▶ _What you are asked to do_:
With the exception of the pictures, write out the data below precisely.

▶ _Source data_:
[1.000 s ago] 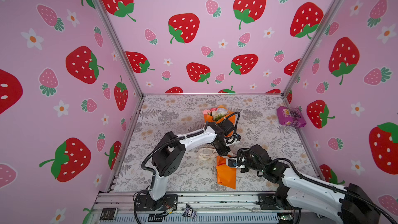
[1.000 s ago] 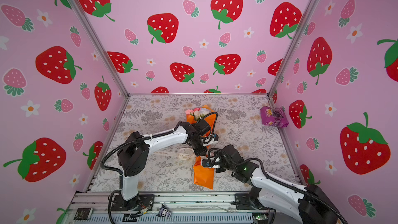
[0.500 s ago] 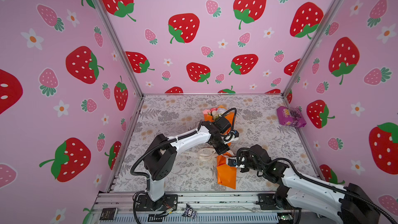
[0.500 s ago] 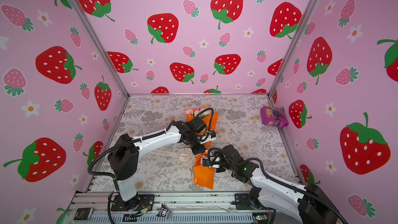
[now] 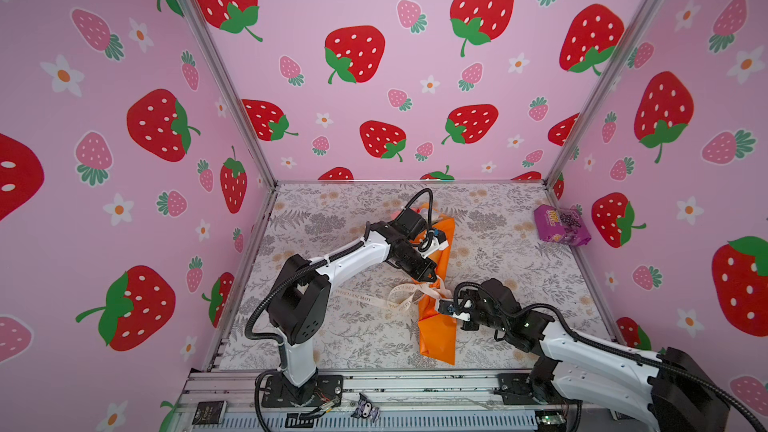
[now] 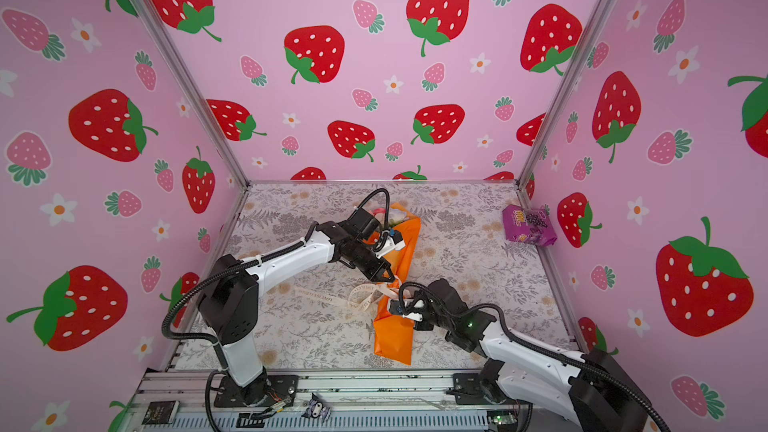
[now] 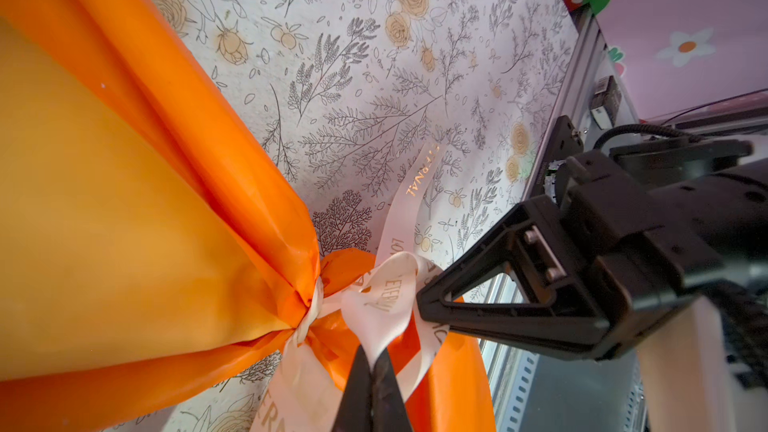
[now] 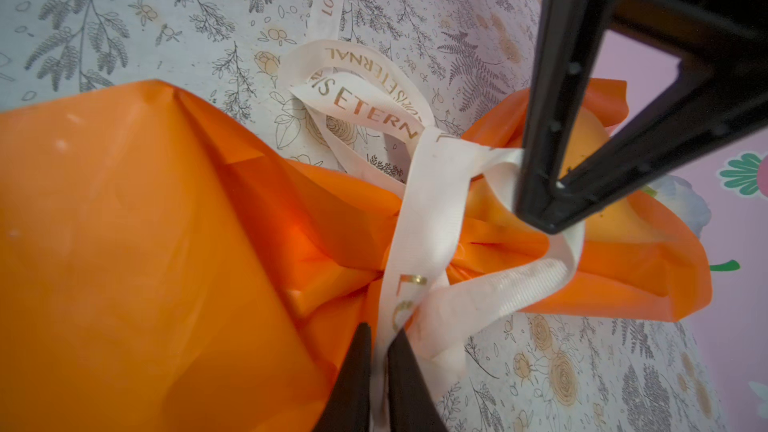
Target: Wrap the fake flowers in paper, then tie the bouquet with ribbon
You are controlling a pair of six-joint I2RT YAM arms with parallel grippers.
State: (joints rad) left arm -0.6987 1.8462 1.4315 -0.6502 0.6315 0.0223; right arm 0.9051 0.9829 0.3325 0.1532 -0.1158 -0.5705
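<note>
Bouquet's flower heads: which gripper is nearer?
Left. The left gripper pinches the ribbon at the knot, on the side toward the flower heads; the right gripper pinches it on the stem side, farther away.

Bouquet (image 8: 124, 243): the orange wrapping looked like glossy, smooth paper, creased where cinched. Ribbon (image 8: 428, 209): cream woven cloth, finely ribbed, with shiny gold lettering. Mat (image 7: 374, 56) was matt, printed and slightly grainy. Left gripper (image 8: 546, 220) and right gripper (image 7: 422, 299) were matt black plastic. Arm shells (image 5: 357, 259): smooth white plastic. Rails (image 5: 415, 386): bare metal. Packet (image 5: 561, 228): glossy purple film.
</note>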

▶ _Result for this task_:
[1.000 s ago] 
[1.000 s ago] 
[0.500 s ago] 
[0.500 s ago] 
[now] 
[now] 
[now] 
[now] 
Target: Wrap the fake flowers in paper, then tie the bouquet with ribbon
You are controlling a pair of six-joint I2RT YAM arms with parallel grippers.
State: (joints rad) left arm -0.6987 1.8462 1.4315 -0.6502 0.6315 0.0223; right arm 0.9051 0.9829 0.3325 0.1532 -0.1158 -0.5705
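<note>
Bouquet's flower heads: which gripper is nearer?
Left. The left gripper pinches the ribbon at the knot, on the side toward the flower heads; the right gripper pinches it on the stem side, farther away.

Bouquet (image 8: 124, 243): the orange wrapping looked like glossy, smooth paper, creased where cinched. Ribbon (image 8: 428, 209): cream woven cloth, finely ribbed, with shiny gold lettering. Mat (image 7: 374, 56) was matt, printed and slightly grainy. Left gripper (image 8: 546, 220) and right gripper (image 7: 422, 299) were matt black plastic. Arm shells (image 5: 357, 259): smooth white plastic. Rails (image 5: 415, 386): bare metal. Packet (image 5: 561, 228): glossy purple film.
</note>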

The answer has been given in full.